Lines 32–44 — placeholder catching: a contract whose primary field reads "TBD", "the team", or "?" is a contract that was never actually socialized. The validator rejects it before it reaches the alert-rule generator. This rule alone catches 60% of failed adoptions in the contracts I have audited at three Indian companies.

Lines 46–53 — runbook reachability: one of the silent failure modes is a runbook URL that worked when the contract was signed and 404s six months later because the wiki was migrated. A daily CI run on the contract directory catches the dead link before the alert fires at 2am.

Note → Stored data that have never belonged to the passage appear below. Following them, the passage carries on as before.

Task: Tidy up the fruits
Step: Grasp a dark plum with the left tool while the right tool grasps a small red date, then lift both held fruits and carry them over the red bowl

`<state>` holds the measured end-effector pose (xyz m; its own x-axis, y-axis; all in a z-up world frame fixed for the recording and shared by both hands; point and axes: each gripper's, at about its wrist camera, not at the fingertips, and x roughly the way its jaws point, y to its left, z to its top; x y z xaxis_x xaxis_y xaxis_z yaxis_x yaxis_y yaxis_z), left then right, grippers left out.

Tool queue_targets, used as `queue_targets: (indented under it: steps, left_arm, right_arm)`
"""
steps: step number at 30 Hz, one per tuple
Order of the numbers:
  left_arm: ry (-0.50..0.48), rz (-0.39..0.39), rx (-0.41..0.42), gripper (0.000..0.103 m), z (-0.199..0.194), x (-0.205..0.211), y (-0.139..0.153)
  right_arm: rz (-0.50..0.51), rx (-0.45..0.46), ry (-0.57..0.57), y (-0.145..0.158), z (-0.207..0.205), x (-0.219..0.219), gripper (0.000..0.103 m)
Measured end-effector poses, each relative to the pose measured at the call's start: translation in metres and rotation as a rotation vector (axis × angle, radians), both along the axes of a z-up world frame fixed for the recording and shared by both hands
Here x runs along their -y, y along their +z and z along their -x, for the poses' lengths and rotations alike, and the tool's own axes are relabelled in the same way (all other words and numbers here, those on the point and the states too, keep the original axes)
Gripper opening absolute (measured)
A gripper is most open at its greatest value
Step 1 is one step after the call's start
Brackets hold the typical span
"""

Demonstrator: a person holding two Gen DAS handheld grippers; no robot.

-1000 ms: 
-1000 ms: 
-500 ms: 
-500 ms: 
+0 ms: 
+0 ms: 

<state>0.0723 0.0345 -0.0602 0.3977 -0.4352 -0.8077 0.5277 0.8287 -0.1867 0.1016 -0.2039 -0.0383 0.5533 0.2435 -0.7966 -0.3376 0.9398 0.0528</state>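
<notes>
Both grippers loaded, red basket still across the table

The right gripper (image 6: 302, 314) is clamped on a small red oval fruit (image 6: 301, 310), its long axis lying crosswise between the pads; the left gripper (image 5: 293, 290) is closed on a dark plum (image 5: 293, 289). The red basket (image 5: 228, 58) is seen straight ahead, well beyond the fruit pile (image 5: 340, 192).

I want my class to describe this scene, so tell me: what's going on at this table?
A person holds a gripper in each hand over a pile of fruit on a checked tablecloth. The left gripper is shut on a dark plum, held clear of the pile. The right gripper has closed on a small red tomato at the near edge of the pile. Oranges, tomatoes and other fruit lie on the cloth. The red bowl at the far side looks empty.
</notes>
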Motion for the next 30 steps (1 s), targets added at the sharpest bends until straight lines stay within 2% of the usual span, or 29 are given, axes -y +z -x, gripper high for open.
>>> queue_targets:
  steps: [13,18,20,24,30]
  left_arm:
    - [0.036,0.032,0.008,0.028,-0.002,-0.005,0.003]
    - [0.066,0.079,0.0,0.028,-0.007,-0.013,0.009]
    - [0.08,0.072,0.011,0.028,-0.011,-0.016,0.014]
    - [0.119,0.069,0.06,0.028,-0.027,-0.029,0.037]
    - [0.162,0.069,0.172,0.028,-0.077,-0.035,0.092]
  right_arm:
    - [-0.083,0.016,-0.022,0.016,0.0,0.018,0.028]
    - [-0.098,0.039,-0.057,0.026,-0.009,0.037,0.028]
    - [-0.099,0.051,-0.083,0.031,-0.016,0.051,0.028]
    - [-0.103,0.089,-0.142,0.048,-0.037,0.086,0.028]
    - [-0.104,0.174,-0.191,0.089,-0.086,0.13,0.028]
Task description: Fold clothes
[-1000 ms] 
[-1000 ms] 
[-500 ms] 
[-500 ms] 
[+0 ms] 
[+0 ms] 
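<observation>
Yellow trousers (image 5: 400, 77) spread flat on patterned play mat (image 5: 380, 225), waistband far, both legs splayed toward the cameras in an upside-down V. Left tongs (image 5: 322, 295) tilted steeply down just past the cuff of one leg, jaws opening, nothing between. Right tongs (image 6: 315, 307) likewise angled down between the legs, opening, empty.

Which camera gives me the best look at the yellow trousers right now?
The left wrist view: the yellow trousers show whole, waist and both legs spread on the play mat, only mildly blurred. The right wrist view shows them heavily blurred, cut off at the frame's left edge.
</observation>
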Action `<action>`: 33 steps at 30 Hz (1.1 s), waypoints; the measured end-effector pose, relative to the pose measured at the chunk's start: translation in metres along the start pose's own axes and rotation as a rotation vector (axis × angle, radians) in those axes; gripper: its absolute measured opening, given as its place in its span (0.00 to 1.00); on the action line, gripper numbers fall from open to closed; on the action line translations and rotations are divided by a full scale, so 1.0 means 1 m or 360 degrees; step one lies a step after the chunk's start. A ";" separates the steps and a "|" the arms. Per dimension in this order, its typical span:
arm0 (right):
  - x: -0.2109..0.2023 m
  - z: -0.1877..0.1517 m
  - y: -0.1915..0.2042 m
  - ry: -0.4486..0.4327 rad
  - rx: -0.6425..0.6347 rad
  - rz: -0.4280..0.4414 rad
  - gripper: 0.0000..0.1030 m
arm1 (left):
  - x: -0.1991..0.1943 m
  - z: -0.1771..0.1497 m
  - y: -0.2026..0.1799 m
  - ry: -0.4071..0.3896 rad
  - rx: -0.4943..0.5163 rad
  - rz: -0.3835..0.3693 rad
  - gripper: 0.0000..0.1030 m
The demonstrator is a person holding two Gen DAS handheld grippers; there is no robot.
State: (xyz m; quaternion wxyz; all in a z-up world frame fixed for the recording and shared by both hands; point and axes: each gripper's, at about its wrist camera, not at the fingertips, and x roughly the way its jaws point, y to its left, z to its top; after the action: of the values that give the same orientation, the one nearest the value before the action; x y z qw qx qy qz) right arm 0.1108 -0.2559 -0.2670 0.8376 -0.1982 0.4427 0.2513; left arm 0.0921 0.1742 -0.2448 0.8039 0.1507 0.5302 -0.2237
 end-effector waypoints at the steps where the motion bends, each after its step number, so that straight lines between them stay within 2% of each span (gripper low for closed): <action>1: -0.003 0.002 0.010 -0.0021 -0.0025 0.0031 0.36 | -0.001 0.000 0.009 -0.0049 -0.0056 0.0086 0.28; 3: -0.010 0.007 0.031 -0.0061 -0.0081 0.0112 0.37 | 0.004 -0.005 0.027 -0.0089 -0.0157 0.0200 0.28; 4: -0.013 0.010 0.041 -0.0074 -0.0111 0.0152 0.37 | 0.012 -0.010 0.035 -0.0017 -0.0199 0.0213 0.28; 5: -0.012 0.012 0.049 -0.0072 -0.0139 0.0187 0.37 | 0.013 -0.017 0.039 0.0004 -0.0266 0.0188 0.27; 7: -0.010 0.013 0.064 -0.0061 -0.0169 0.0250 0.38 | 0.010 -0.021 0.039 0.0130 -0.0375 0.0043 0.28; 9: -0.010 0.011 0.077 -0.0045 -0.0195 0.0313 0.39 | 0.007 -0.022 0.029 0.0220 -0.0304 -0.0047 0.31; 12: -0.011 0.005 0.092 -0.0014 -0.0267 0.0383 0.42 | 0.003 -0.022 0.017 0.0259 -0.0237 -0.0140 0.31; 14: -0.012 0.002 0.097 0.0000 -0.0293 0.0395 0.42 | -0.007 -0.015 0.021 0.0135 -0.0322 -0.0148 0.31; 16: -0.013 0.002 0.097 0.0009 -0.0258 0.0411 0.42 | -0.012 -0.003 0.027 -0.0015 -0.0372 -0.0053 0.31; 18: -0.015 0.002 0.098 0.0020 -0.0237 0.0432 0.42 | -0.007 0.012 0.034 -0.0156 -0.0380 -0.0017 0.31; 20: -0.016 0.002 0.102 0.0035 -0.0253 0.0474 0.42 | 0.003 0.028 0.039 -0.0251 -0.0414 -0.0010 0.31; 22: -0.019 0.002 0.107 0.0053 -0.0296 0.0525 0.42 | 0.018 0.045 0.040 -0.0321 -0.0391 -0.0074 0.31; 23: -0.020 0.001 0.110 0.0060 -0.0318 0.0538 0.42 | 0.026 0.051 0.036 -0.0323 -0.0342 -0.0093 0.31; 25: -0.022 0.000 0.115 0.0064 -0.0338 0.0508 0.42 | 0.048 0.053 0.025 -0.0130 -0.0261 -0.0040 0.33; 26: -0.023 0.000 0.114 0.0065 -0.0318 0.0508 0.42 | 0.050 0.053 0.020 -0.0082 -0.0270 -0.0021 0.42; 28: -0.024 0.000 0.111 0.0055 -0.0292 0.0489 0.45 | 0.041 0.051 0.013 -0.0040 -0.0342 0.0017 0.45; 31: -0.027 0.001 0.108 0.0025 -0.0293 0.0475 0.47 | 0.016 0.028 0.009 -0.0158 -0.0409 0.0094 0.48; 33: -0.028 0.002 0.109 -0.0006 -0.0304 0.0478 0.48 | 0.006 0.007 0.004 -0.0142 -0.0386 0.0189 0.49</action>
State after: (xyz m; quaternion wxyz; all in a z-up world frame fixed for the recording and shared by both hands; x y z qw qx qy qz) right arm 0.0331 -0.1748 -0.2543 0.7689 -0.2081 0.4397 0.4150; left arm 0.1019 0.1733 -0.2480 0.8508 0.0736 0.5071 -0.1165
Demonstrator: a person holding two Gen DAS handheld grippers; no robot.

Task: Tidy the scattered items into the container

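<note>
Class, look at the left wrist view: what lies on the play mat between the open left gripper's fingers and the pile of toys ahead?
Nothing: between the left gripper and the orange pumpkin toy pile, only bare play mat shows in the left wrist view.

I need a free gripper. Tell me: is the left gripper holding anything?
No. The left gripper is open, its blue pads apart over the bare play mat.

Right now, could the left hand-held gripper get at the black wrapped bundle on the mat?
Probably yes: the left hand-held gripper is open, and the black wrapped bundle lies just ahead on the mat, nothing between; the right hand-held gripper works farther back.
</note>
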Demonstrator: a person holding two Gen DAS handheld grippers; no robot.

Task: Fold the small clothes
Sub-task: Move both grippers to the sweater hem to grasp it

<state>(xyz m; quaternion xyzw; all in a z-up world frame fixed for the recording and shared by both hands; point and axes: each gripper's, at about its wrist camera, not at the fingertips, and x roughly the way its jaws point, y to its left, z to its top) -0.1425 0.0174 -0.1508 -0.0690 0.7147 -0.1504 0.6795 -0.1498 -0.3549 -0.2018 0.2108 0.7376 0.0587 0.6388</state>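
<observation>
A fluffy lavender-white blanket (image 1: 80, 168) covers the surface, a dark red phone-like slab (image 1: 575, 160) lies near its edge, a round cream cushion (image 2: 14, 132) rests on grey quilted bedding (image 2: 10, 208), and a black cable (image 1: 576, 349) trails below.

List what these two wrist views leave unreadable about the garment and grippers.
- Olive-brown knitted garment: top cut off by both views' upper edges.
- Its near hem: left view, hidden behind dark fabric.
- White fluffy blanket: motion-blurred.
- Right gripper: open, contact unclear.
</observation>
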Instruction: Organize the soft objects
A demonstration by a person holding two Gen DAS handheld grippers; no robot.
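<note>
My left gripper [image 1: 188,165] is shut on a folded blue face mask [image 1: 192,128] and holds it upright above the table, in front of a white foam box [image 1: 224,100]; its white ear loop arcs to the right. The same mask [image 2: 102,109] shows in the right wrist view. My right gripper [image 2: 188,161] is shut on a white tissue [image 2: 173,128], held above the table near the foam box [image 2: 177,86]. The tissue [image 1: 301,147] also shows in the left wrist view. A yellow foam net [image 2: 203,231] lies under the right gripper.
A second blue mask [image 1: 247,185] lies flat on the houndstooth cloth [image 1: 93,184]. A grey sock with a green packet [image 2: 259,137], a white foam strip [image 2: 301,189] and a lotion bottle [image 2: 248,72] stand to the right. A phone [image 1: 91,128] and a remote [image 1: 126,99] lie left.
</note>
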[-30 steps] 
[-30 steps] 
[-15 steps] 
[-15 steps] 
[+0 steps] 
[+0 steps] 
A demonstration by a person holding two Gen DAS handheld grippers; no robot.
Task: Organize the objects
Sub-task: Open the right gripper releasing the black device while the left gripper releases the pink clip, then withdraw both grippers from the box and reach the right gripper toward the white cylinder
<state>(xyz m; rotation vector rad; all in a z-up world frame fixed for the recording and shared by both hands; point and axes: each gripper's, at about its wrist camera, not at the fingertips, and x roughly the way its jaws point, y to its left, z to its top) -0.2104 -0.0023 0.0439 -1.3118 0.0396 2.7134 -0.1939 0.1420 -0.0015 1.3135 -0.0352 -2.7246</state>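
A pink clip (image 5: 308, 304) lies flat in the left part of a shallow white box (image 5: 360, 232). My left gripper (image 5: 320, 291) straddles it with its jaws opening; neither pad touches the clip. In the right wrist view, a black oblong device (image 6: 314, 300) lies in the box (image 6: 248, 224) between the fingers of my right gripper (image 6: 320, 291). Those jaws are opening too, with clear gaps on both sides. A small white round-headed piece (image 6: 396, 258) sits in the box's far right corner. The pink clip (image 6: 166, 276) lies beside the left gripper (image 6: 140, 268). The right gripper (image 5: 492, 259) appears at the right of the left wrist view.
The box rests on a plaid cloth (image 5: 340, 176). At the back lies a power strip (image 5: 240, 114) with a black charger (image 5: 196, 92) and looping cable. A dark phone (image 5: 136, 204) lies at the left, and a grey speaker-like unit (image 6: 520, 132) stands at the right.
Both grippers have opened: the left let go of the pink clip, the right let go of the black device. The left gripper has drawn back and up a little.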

Lines 56–62 — drill freshness: a runbook that has not been drilled in 90 days is fiction. See the next section. The validator forces a re-drill and a re-signature on a 90-day cadence; without this, runbooks accumulate dead branches that nobody discovers until the page fires.

Lines 65–69 — review cadence: every SLO contract has a review_at that must be in the future. When it passes, the validator fails CI, the alert-rule generator stops emitting that SLO's rules, and a human has to renew or retire the SLO. This is the only forcing function that prevents the slow accretion of dead SLOs that haunts every long-running observability program.

The validator runs in CI on every PR to the slo-contracts/ directory, plus daily on main to catch dead-link drift. The alert-rule generator has a hard rule: it will not emit alert YAML for an unvalidated contract. No bypass mechanism. That is the entire enforcement protocol. Two hundred lines of YAML, one validator, one CI hook — replacing what other companies achieve with a 10-person observability platform team and a quarterly steering meeting.

Why the validator is the bureaucracy-killer: every line of policy is encoded as code that runs in CI, not as a paragraph in a Confluence page that everyone agrees to and nobody re-reads. The "no bypass" rule is non-negotiable — the moment you allow # slo-validator: skip annotations, the contracts immediately drift back to the broken state. Razorpay's 2023 SRE retro identified this exact failure mode: their validator had a --allow-tbd escape hatch for "urgent SLOs", which became 60% of all SLOs within four months. The fix was deleting the flag.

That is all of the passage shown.